Alle volte mi dico che forse il problema è proprio questo: io mi accontento di poco. Non tutti hanno i miei stessi standard, non tutti a diciannove anni sarebbero contenti di avere un figlio in arrivo o, peggio ancora, di avere un figlio in arrivo il cui padre è un fattone a cui hanno diagnosticato il BPD. Eppure non lo capiscono, gli altri, che per quelli come me avere un figlio è l’unica salvezza. Quando l’ho annunciato alla signora Fisher, che per la cronaca è la dirigente del fastfood dove lavoro, lei mi ha risposto noncurante di fare attenzione: a quest’età un bambino ti può tagliare via le ali. È proprio questo il punto cruciale: io le ali non le ho mai avute.
Alla fine il turno passa in fretta, sto cinque ore a friggere patatine con un completo rosso tremendamente imbarazzante, ma trovo sempre il modo per chiacchierare con gli altri. Tipo Martha, che è una studentessa universitaria ed è super intelligente e tra una cosa e l’altra mi racconta un sacco di cose sulle lezioni di fisica che segue. Del tema io so solo che la risposta alla vita, all’universo e tutto quanto è quarantadue – la prima volta che gliel’ho detto lei mi ha guardato stranita e allora ho dovuto raccontarle con esattezza ogni cosa. 

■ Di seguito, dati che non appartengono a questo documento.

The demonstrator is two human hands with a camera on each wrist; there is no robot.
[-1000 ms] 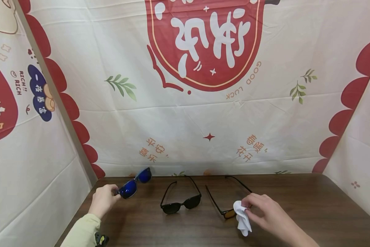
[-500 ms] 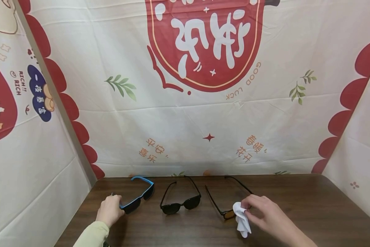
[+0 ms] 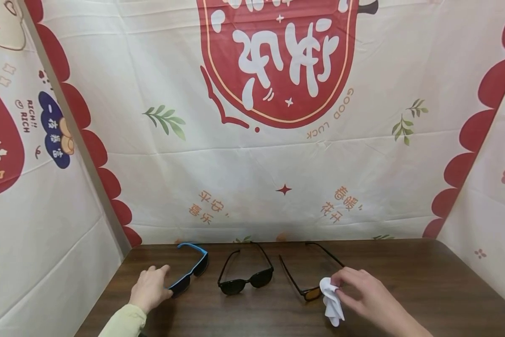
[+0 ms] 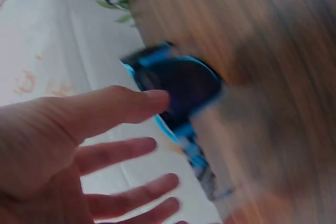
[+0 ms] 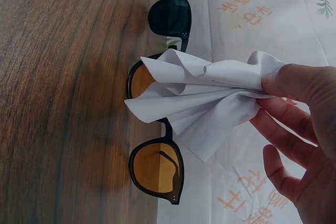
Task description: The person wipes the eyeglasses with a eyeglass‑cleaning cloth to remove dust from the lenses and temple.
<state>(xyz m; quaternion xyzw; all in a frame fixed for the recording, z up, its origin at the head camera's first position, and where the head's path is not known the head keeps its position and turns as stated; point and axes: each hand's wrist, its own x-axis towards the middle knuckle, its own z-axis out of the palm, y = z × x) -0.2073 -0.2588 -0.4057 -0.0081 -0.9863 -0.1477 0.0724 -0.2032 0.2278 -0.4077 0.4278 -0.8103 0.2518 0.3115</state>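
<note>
Blue-framed sunglasses (image 3: 200,267) stand on the table at the left, temples toward the back. The left hand (image 3: 150,289) is just beside their left end, fingers spread; in the left wrist view the hand (image 4: 105,145) has straight, parted fingers near the dark lens (image 4: 189,87), and contact cannot be told. At the right, the right hand (image 3: 363,292) pinches a white cloth (image 3: 332,304) between thumb and fingers. The cloth (image 5: 210,87) hangs in front of amber-lensed black glasses (image 5: 152,166), covering part of one lens in the right wrist view.
Black sunglasses (image 3: 246,282) lie between the blue pair and the amber pair (image 3: 312,293) on the brown wooden table (image 3: 218,318). A printed white cloth backdrop (image 3: 252,173) rises behind the table, with similar side panels at left and right.
The blue sunglasses, held up and tilted by the left hand a second ago, came down onto the table. The left hand's fingers have since spread off them. The right hand and cloth stay nearly still.
</note>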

Poi c’è Amandeep che fa morire dalle risate ma lo fa sempre con un umorismo intelligente, non come a me a cui basta fare il giullare per far ridere gli altri. Quando non è preso a tirare frecciatine verso i clienti parla sempre dei suoi tre figli, uno dei quali è tornato in India per non so cosa fare, ma dice sempre che gli manca tantissimo e che io glielo ricordo, visto che ho grossomodo la sua età. Andiamo d’accordo, insomma, anche se stare nelle cucine ti fa morire dal caldo e anche se i clienti sanno essere dei veri bastardi, a volte. Tra l’altro Francis mi ha detto che quando da lui i consumatori sono troppo schizzinosi lui si arrangia volentieri pisciando nei loro caffè o intingendo il cazzo nei loro drink. 
Io però con le friggitrici non lo poso mica fare, peccato.